There is a lot of available work. You should be able to find at least twenty postings which are requisite to your needs out of so many results. Additionally, you should keep your eyes open for crossover positions. For example, internal IT staff are becoming an increasingly common feature of medical institutions.
Medical institutions are also regularly outsourcing their tech needs to Managed Service Providers, or MSPs. This is a great way to avoid being undermined for some compliance issue that was accidentally missed. HIPAA will ding medical institutions who don’t properly maintain technological security, and those “dings” can be hundreds of thousands of dollars. MSPs share liability with medical institutions, reducing compliance issues as a natural consequence.
Consulting jobs are also a big thing right now. If you understand cloud computing, Internet of Things applications, new technology, edge computing, Mobile Device Monitoring, or general tech security trends, you may have a fine future advising a medical institution.
Whenever you’ve got an industry that is expanding, there is going to be ample opportunity from a variety of diverse areas. It is expected that by 2026, the healthcare industry will create some 4 million jobs. That’s 500,000 jobs a year. Indeed, the demand for healthcare workers will very likely exceed their availability in short order.
You don’t have to be some physician to cash in on that, and you don’t have to be some technological wizard. Security personnel are necessary for expanding medical institutions, as are custodial staff, drivers who “pilot” ambulances, EMTs, secretaries, RNAs, and the list goes on.
When the healthcare industry expands, so do healthcare insurance organizations. Some of those 500,000 jobs will be insurance agents who help their clients attain healthcare solutions. The point is, exploiting that 500,000+ job pool need not require a six-to-eight-year medical degree.

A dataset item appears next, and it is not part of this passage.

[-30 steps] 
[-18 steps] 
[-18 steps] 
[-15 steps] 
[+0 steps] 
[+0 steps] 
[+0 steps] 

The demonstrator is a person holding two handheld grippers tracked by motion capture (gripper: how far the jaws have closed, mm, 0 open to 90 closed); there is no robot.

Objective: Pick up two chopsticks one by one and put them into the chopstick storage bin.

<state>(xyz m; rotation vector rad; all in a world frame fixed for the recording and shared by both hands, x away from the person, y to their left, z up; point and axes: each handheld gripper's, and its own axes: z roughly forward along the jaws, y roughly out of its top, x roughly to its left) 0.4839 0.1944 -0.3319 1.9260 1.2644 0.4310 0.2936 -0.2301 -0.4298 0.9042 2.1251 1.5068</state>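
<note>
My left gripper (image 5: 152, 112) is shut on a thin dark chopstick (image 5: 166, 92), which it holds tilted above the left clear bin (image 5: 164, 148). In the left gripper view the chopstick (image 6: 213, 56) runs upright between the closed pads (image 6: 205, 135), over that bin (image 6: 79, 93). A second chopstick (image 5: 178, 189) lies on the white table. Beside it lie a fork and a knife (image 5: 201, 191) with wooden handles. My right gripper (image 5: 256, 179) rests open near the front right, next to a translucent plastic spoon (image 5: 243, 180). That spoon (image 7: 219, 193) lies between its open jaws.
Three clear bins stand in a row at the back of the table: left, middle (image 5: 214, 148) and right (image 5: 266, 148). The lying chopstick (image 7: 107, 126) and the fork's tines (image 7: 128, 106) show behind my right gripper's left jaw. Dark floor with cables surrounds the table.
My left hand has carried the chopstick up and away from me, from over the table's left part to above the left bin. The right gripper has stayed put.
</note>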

Consider also that 500,000 jobs is really quite a lot. There are about 330 million people who reside full-time in the United States, when you estimate to include those who didn’t legitimately migrate. Now 74.2 million of those people, according to the 2010 census, are under 18. About 46 million are over 65. That means you can subtract 120 million from the hire pool immediately, leaving 210 million. Contemporarily, 1 in 8 Americans is already employed by the healthcare industry, or about 41,250,000, leaving 168,750,000. Another 25+ million are employed elsewhere, and according to CNBC, 95 million Americans aren’t in the labor force—though that cuts across all age ranges.
When the dust settles, it turns out that a growth rate of 500,000 jobs a year is downright substantial. Additionally, many practitioners are themselves reaching retirement age. That contributes to this increasing demand as well. So, at the end of the day, if you’re looking for ideas on what kind of work will sustain you in a lucrative way for many decades, the medical industry makes good sense.
Not only is it closely involved with technology, which is itself an industry employing millions and in expansion, but current estimates point to this industry continuing expansion, and there are jobs in the thousands available for everyone from physicians to nurses—it just depends on your specialty.